[messaging] Message order in group chat (attempt at summary)

Ximin Luo infinity0 at pwned.gg
Sat Apr 19 06:53:22 PDT 2014

On 19/04/14 00:54, Trevor Perrin wrote:
> On Fri, Apr 18, 2014 at 2:32 PM, Alexandre Carmel-Veilleux
> <acv at miniguru.ca> wrote:
>> On Fri, Apr 18, 2014 at 5:07 PM, Tony Arcieri <bascule at gmail.com> wrote:
>>> On Fri, Apr 18, 2014 at 1:42 PM, Trevor Perrin <trevp at trevp.net> wrote:
>>>>  (1) It seems feasible to put messages into a causal/partial order by
>>>> having them piggyback references and hashes to their parents (aka
>>>> "causal predecessors").
>>> I think that vector clocks (which wouldn't necessarily refer to previous
>>> messages, perhaps just message counts since joining a conversation) are the
>>> best bet at getting a realistic *partial* (not total) ordering of events
>> And Interval Tree Clocks should be able to handle join and parts as well.
> Aren't those algorithms more general than we need?  I think they're
> designed to track causal order when messages can be exchanged between
> individual entities.  But we're looking at chat protocols where every
> message is broadcast to the entire chat.

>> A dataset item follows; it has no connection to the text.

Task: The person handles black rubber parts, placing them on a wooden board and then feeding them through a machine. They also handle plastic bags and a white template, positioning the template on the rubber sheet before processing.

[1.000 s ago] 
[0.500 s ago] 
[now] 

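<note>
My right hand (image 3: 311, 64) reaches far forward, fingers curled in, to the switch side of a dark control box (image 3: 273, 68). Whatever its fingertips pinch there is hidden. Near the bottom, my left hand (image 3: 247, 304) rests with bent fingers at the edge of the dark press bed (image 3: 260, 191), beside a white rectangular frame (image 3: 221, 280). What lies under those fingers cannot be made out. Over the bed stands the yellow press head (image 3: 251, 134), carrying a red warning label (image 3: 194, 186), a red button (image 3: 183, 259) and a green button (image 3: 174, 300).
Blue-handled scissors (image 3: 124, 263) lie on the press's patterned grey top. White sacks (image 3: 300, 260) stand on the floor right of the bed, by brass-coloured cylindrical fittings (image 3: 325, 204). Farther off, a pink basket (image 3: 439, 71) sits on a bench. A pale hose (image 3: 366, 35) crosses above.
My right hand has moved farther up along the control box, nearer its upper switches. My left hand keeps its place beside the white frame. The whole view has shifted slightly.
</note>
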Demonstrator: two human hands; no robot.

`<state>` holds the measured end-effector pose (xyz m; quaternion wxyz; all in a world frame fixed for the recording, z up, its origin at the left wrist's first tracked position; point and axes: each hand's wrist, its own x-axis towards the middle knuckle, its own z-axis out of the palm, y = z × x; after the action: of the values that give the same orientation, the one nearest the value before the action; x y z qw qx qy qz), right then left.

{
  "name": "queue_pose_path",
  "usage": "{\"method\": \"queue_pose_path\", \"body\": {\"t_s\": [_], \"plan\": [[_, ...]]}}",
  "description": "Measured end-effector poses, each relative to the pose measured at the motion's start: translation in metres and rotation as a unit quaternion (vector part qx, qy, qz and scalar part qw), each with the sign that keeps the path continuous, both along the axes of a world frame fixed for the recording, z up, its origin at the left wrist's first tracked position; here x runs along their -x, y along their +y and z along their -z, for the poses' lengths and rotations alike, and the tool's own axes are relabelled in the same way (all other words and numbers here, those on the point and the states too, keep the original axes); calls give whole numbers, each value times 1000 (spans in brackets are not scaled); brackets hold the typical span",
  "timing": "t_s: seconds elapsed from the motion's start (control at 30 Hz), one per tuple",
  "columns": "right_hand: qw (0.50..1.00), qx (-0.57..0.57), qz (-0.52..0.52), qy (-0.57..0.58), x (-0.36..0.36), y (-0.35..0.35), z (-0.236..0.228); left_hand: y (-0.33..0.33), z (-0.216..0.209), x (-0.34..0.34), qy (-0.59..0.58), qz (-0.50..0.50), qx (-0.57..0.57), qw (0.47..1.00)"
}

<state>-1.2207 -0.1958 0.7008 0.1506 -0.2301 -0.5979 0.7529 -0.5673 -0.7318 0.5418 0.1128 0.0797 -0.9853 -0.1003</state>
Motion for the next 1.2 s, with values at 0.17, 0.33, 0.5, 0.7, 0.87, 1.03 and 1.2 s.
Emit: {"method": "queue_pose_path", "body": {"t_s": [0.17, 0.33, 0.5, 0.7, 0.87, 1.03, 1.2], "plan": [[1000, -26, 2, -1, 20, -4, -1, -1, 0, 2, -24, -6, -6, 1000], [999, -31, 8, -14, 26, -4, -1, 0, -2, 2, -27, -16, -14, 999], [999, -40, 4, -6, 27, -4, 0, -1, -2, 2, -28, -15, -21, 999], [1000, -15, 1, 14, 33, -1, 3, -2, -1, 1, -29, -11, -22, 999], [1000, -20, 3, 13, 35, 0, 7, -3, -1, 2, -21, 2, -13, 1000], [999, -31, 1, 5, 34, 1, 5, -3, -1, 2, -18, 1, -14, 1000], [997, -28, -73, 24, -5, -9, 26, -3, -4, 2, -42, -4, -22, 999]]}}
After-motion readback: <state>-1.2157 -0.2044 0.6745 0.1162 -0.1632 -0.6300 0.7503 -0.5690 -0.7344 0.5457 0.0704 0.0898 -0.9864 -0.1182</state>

AIUI, when using ITC, one would encode the member-set in terms of join/part events. This can get a bit inefficient, as well as perhaps leaking information about who was previously in the chat (everyone sees all events). In an adversarial setting, this redundant information also forces you to add extra checks - i.e. that the "event component" never has elements removed.

The scheme I have in mind implicitly works out the partial-order of operations, from the explicit list of members (sender+recipients) at each message, which is correct by definition so you don't need to do extra checks. It's basically like a VCS merge, except because it works on unordered sets, there are never any merge conflicts.

> In this case, I think it's sufficient for each message to declare its
> immediate predecessors (Ximin first pointed this out to me).
> There might be advantages to piggybacking information about the
> complete set of predecessors, however.  That way, a recipient who
> receives a message before all its predecessors have arrived knows the
> entirety of what it's waiting for and could indicate missing messages
> in the GUI, or request retransmission.
> If we assume the message-stream from one participant to another is
> ordered, conveying the complete set of predecessors could be
> accomplished by piggybacking a vector of messages counts from each
> participant.

The point above about checking redundant information applies here too, and is why I favour the sparse form. For example, using the syntax id{author}:

A{p} <-- B{p} <-- C{q} <-- D{r}

In D, r could falsely declare their vector-clock to be {p: A, q: C}. The severity of any attacks depends on what you actually do with this unverified information (and granted, I can't think of any horrible attacks right now), but it seems prudent to actually check the indirect predecessors when one receives the missing parts. In the sparse form, declaring direct predecessors is correct by definition (with a few caveats not relevant here), so you don't need those extra checks.

> ---
> To handle "join" and "part" events, I think we can assume these
> actions are represented as messages which operate on the "member-set"
> each participant recognizes.  The question Ximin has thought about
> earlier is how to handle "merging" partially-ordered changes to the
> member-set
> I don't know if we have a good answer to that yet, but it seems like a
> good question.

I have an algorithm (with source code and a few test cases) for this, plus a semi-formal argument on why it works, and also why it's the unique solution. It would be good to formalise it. It's probably a little too technical to post here but I can explain it in more detail next time we meet. (For those interested, I did post a technical description of an incorrect version of the algorithm a while back; I've fixed it with a slight tweak.)

The open problem is how you use this information to actually get the new members into the session securely. The hard part is that in a merge, the parents themselves may have different member-sets to start any key-exchange processes from (which is why I think GKEs can't handle this scenario).

An alternative direction (also discussed earlier) is not do join/part operations in the partial-order at all, but outside of it as a synchronized step between all members.